The Rambler brand was created in 1878 by Thomas B. Jeffery, who co-founded G&J in Chicago with R. Philip Gormully. At the time, low prices often took precedence over quality but in manufacturing the Rambler, G&J used several more costly techniques, such as using brass-brazed joints instead of more common non-brazed welds, which improved the quality of the bicycle.

In 1897, Jeffery built his first Rambler automobile, a simple single cylinder car with bicycle wheels and a forerunner of the 1901 Rambler Model A.
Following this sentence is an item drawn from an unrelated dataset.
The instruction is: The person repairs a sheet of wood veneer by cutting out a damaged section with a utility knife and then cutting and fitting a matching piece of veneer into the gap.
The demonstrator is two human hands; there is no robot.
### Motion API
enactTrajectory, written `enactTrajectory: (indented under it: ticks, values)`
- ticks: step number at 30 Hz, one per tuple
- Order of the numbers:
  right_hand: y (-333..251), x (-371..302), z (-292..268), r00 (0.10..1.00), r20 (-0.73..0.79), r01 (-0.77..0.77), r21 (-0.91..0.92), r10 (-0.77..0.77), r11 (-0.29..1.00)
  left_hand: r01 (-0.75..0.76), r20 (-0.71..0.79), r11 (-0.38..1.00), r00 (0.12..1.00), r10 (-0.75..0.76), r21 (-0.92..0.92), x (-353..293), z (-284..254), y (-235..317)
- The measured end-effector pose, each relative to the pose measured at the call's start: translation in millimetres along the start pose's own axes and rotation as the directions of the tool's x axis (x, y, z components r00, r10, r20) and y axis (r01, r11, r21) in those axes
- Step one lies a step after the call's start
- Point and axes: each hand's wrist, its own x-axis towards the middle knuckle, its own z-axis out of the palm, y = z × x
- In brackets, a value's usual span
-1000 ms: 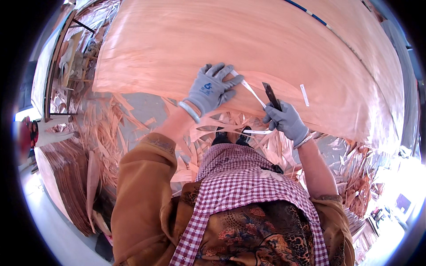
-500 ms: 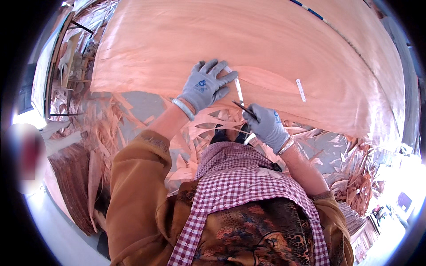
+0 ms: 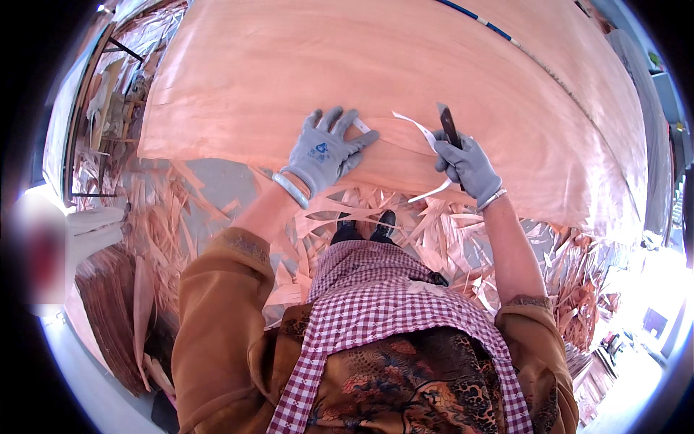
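A wide sheet of pinkish wood veneer (image 3: 303, 58) lies in front of me. My left hand (image 3: 318, 157), in a grey glove, rests flat on it near its close edge, fingers spread. Beside the index finger a short piece of white tape (image 3: 361, 126) sticks to the sheet. My right hand (image 3: 468, 165), gloved too, is closed around a dark-handled knife (image 3: 448, 124) pointing up and away from me. A loose, curling strip of white tape (image 3: 417, 123) hangs at the same hand, one end above the fingers and another below.
A blue-and-white rod (image 3: 473, 16) with a thin cord-like line lies across the far part of the sheet. Torn veneer scraps (image 3: 426, 231) cover the floor around my shoes. Stacked veneer (image 3: 108, 311) stands at the left, near a rack (image 3: 90, 108). A blurred figure (image 3: 45, 249) is at the left edge.
My right hand has moved forward and right from the sheet's close edge, bringing the knife and white tape strip with it. The left hand stays spread on the sheet; the view has shifted slightly.
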Motion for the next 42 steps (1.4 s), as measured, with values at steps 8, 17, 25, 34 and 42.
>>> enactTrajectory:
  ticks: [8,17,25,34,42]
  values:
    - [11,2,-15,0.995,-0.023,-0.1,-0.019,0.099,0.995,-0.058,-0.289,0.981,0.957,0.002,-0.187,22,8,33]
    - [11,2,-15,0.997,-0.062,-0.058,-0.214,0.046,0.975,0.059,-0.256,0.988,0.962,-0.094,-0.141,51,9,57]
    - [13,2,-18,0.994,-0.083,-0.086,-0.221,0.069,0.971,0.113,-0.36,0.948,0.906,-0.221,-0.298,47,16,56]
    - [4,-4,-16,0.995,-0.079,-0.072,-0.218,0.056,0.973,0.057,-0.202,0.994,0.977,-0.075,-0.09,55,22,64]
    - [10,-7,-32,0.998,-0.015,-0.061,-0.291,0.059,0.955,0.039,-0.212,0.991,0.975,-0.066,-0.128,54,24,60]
Jeffery sold his stake in the successful bicycle company in 1900 to the American Bicycle Company to focus on automobiles after favorable responses to his exhibition of a $900 runabout at auto shows. At the time, G&J was the second-largest bicycle manufacturer in the US.

== Manufacturing ==

The Rambler's body featured flared metal tubing for extra strength at the joints, which were brazed by immersion in molten brass. These techniques continued even after Gormully & Jeffery and Rambler became brands of the American Bicycle Company.